TASK BRIEF
Your task is to retype each line of the data below exactly.

INFORMATION SHOWN
Start of Block
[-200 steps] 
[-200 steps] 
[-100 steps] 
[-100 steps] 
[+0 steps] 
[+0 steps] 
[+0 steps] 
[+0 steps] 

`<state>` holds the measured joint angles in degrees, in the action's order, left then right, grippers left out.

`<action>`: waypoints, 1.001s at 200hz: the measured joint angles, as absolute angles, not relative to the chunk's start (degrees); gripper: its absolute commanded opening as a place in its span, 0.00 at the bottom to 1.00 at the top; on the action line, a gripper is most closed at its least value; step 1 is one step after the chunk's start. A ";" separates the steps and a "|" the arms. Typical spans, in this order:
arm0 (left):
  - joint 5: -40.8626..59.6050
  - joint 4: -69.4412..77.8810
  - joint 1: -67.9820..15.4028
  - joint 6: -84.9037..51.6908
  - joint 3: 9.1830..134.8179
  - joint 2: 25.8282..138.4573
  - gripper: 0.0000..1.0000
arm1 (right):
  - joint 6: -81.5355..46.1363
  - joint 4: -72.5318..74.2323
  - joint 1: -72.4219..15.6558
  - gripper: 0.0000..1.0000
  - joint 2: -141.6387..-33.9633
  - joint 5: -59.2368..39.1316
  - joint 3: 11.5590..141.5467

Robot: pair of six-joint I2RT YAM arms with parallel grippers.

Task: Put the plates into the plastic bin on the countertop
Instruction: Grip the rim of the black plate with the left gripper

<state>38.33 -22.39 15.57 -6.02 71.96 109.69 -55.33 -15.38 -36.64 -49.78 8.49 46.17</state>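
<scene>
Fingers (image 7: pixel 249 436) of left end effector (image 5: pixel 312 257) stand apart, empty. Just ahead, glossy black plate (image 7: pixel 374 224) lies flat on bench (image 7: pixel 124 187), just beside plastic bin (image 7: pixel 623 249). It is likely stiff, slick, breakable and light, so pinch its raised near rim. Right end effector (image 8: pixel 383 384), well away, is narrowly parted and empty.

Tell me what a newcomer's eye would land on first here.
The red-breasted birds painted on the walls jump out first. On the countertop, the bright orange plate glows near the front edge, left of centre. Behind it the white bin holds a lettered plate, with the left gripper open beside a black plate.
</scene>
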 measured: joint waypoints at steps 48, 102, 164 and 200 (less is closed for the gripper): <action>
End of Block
TASK OUTPUT
[-200 steps] 
[-200 steps] 
[-100 steps] 
[-100 steps] 
[+0 steps] 
[+0 steps] 
[+0 steps] 
[+0 steps] 

`<state>` holds the measured joint angles in degrees, in the action's order, left then right, grippers left out.

`<action>`: waypoints, 1.001s at 200hz: the measured joint angles, as absolute angles, not relative to the chunk's start (degrees); gripper: its absolute commanded opening as a place in its span, 0.00 at the bottom to 1.00 at the top; on the action line, a gripper is most closed at its least value; step 1 is one step after the chunk's start. A ";" separates the steps and a "|" the arms. Typical spans, in this order:
arm0 (left):
  - joint 5: -40.8626..59.6050
  - joint 4: -69.4412..77.8810
  - joint 1: -67.9820..15.4028
  - joint 6: -84.9037..51.6908
  - joint 3: 9.1830..134.8179
  - joint 2: 25.8282..138.4573
  - gripper: 0.0000..1.0000
arm1 (right):
  - joint 6: -81.5355..46.1363
  - joint 4: -72.5318..74.2323
  - joint 1: -72.4219..15.6558
  - gripper: 0.0000..1.0000
  - joint 2: -141.6387..-33.9633
  - joint 5: -59.2368..39.1316
  - joint 3: 11.5590..141.5467

Robot: pair of six-joint I2RT YAM arms with parallel grippers.

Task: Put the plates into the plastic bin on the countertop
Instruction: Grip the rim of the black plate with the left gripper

<state>38.33 -22.39 15.57 -6.02 71.96 109.69 -55.33 -15.38 -36.64 -49.78 8.49 46.17</state>
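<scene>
Fingers (image 7: pixel 249 436) of left end effector (image 5: pixel 312 257) stand apart, empty. Just ahead, glossy black plate (image 7: pixel 374 224) lies flat on bench (image 7: pixel 124 187), just beside plastic bin (image 7: pixel 623 249). It is likely stiff, slick, breakable and light, so pinch its raised near rim. Right end effector (image 8: pixel 383 384), well away, is narrowly parted and empty.

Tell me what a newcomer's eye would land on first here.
The red-breasted birds painted on the walls jump out first. On the countertop, the bright orange plate glows near the front edge, left of centre. Behind it the white bin holds a lettered plate, with the left gripper open beside a black plate.
</scene>
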 measured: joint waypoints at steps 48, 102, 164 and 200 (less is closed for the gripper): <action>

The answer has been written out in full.